— Instructions for the task —
Every line in the data below that holds "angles" should be found and copied.

— Recorded data —
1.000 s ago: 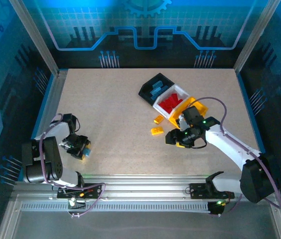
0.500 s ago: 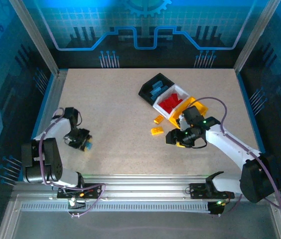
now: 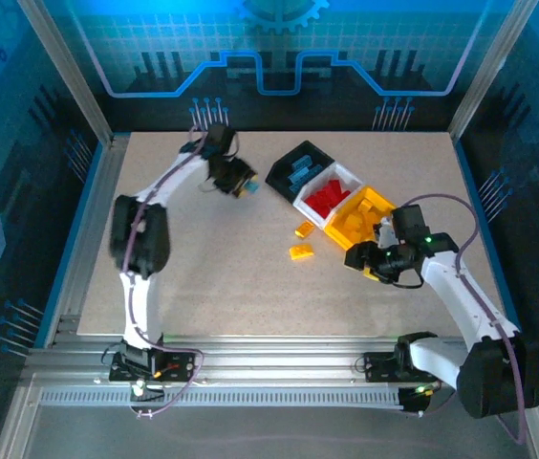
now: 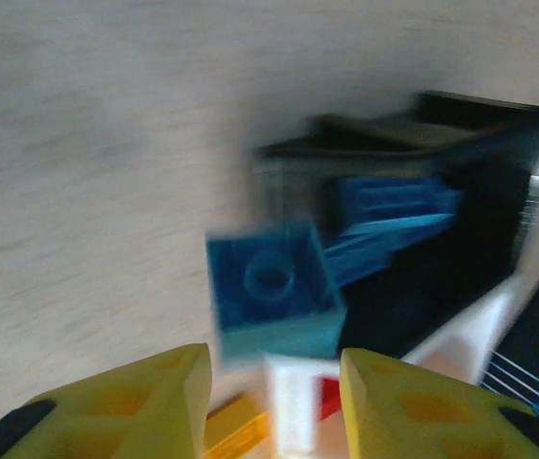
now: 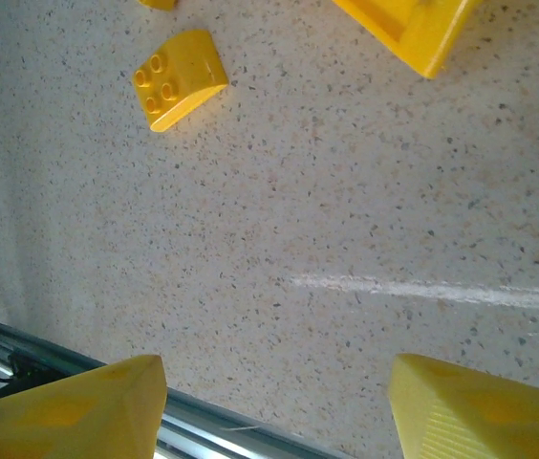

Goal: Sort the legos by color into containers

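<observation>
The containers stand in a row at the back right: a black bin with blue legos, a white bin with red legos, and a yellow bin. My left gripper reaches far over the table, just left of the black bin. It is shut on a blue lego, pinched at the very fingertips, blurred, in front of the black bin. Two yellow legos lie on the table. My right gripper hovers open in front of the yellow bin, with a yellow lego ahead of it.
A metal rail runs along the table's near edge under the right gripper. Upright frame posts stand at the back corners. The speckled tabletop stretches between the arms.
My left arm has swung from the near left of the table to the far side beside the black bin, taking the blue lego with it. The right gripper has shifted right.
</observation>
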You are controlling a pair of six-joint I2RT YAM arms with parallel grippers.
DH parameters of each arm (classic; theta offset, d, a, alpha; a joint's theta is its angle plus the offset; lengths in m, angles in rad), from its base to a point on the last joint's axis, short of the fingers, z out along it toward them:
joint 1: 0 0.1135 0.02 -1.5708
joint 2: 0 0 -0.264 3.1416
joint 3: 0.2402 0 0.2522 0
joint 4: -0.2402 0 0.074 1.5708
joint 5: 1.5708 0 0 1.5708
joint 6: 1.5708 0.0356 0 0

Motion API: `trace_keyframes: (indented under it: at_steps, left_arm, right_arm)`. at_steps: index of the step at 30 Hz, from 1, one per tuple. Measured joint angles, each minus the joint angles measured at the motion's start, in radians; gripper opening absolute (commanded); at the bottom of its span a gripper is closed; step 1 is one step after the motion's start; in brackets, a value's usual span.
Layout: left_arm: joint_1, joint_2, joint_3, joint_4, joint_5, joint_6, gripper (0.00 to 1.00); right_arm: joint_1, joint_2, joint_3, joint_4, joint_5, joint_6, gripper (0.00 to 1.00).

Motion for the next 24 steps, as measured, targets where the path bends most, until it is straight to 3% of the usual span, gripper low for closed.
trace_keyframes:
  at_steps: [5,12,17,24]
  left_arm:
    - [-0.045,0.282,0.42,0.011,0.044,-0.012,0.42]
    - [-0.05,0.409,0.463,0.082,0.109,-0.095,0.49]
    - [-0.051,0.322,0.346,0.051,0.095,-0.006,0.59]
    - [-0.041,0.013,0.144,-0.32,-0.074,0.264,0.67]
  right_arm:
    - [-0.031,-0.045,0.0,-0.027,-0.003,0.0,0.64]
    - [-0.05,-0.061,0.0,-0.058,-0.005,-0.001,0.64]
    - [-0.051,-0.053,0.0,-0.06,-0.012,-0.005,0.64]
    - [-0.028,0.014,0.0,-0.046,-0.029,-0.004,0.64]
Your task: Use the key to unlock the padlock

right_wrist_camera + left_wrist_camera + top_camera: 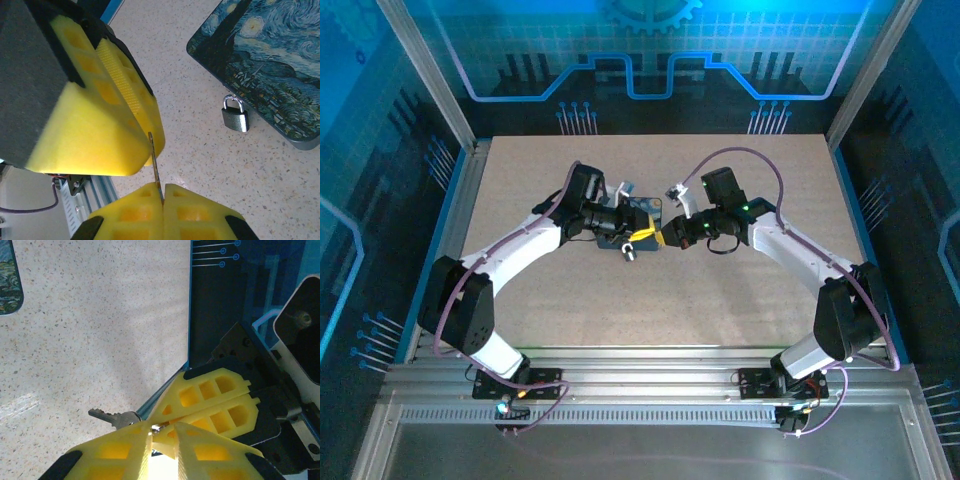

— Solution for this problem —
DH parameters of each arm (classic; theta offset, d, a, alpha; a joint's theta is its angle plus the offset; lengths in m, angles in rad), from its base to a point on the last joint's axis, short of the fingers, z out along it toward them:
Motion API: `trace_keyframes: (indented under it: at_steps, left_arm, right_arm)`. at_steps: index of the step at 30 Hz, from 1, one per tuple. Measured joint angles, each minus the joint angles measured at the motion's start, in radians; gripper opening absolute (commanded); at the bottom of its span a gripper is closed; step 1 is one step after the motion's start; in brackets, a value's usual span.

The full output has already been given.